| Instructions to follow |
Your answer should be the records, restated word for word.

#### Dataset excerpts

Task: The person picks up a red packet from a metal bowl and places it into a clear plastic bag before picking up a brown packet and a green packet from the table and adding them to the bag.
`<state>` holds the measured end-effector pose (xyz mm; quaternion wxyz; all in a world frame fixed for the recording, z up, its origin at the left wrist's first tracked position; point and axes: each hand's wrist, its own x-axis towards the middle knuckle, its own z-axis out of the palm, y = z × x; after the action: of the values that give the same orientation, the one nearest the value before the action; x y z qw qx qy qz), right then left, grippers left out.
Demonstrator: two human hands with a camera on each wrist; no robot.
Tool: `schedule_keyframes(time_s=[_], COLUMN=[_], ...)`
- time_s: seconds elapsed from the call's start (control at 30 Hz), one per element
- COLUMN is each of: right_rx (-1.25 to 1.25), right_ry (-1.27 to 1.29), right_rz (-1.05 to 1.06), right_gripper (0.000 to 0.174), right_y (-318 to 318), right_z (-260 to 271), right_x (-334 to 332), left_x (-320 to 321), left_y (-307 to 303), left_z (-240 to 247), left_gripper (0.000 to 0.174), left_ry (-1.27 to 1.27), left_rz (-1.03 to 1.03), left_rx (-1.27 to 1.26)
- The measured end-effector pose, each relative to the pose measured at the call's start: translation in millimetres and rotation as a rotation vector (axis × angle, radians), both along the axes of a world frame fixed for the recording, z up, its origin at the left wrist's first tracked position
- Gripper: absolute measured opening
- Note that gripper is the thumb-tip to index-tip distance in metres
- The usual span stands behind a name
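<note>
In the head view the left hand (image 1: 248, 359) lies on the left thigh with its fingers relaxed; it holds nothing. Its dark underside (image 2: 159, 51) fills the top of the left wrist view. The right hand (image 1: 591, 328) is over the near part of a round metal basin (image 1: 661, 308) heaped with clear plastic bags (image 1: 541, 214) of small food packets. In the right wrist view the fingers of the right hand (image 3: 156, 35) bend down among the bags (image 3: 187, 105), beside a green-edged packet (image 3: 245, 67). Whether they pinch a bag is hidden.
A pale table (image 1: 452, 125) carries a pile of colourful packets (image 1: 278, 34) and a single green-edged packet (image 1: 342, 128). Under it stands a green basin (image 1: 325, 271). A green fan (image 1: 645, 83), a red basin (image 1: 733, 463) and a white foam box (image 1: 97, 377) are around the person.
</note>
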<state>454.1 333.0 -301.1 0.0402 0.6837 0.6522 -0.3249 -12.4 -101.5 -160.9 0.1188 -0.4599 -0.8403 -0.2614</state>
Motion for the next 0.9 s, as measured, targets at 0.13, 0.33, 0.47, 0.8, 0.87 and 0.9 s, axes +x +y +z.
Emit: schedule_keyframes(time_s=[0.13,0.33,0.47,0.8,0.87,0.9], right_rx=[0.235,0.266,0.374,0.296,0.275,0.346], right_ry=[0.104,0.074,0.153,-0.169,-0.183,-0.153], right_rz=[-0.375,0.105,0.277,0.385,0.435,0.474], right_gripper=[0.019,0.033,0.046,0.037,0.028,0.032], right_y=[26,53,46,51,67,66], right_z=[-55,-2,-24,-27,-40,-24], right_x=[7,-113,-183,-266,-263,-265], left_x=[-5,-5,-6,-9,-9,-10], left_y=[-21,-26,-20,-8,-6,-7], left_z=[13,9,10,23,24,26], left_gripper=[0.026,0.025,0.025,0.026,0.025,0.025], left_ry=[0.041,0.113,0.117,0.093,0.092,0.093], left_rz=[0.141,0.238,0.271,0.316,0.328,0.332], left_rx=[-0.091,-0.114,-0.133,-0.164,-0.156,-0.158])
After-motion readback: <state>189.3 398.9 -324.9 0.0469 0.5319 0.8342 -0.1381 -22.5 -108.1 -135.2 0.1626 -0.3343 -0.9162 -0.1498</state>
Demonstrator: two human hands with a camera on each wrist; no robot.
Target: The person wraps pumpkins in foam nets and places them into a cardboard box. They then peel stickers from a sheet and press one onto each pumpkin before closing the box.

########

| Solution |
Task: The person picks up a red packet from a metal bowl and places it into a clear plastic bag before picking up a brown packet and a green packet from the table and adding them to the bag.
`<state>` holds the measured end-effector pose (xyz mm; quaternion wxyz; all in a world frame fixed for the recording, z up, its origin at the left wrist's first tracked position; point and axes: each hand's wrist, its own x-axis towards the middle knuckle, its own z-axis out of the palm, y = z × x; after the action: of the values that give the same orientation, the one nearest the value before the action; x y z qw qx qy qz), right then left, grippers left out.
Demonstrator: two human hands with a camera on each wrist; no robot.
Tool: `schedule_keyframes(time_s=[_], COLUMN=[_], ...)`
- time_s: seconds elapsed from the call's start (control at 30 Hz), one per element
- COLUMN is each of: right_rx (-1.25 to 1.25), right_ry (-1.27 to 1.29), right_rz (-1.05 to 1.06), right_gripper (0.000 to 0.174), right_y (-318 to 318), right_z (-260 to 271), right_x (-334 to 332), left_x (-320 to 321), left_y (-307 to 303), left_z (-240 to 247), left_gripper (0.000 to 0.174), left_ry (-1.27 to 1.27), left_rz (-1.03 to 1.03), left_rx (-1.27 to 1.26)
- The measured end-effector pose, each relative to the pose measured at the call's start: translation in millimetres and rotation as a rotation vector (axis × angle, radians), both along the axes of a world frame fixed for the recording, z up, its origin at the left wrist's first tracked position
- Gripper: absolute measured opening
- Note that gripper is the thumb-tip to index-tip distance in metres
- The usual span stands behind a name
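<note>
In the head view the left hand (image 1: 248, 359) lies on the left thigh with its fingers relaxed; it holds nothing. Its dark underside (image 2: 159, 51) fills the top of the left wrist view. The right hand (image 1: 591, 328) is over the near part of a round metal basin (image 1: 661, 308) heaped with clear plastic bags (image 1: 541, 214) of small food packets. In the right wrist view the fingers of the right hand (image 3: 156, 35) bend down among the bags (image 3: 187, 105), beside a green-edged packet (image 3: 245, 67). Whether they pinch a bag is hidden.
A pale table (image 1: 452, 125) carries a pile of colourful packets (image 1: 278, 34) and a single green-edged packet (image 1: 342, 128). Under it stands a green basin (image 1: 325, 271). A green fan (image 1: 645, 83), a red basin (image 1: 733, 463) and a white foam box (image 1: 97, 377) are around the person.
</note>
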<state>454.1 333.0 -301.1 0.0402 0.6837 0.6522 -0.3249 -12.4 -101.5 -160.9 0.1188 -0.4599 -0.8403 -0.2614</state>
Motion for the next 0.9 s, as measured, targets at 0.13, 0.33, 0.47, 0.8, 0.87 and 0.9 s, axes +x +y +z.
Emit: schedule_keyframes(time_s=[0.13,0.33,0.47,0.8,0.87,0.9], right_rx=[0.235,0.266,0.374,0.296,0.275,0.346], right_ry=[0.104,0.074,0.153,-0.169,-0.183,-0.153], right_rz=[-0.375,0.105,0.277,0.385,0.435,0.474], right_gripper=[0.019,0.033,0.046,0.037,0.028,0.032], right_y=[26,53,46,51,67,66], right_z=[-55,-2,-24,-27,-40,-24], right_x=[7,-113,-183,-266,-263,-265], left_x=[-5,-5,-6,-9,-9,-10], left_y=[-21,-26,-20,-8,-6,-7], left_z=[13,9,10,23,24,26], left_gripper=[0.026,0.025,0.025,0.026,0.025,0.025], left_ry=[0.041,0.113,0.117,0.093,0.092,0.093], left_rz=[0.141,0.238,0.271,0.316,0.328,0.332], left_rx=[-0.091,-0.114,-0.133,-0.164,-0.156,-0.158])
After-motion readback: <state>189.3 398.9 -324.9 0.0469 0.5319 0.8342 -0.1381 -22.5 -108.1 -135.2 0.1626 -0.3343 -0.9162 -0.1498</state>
Demonstrator: two human hands with a camera on each wrist; no robot.
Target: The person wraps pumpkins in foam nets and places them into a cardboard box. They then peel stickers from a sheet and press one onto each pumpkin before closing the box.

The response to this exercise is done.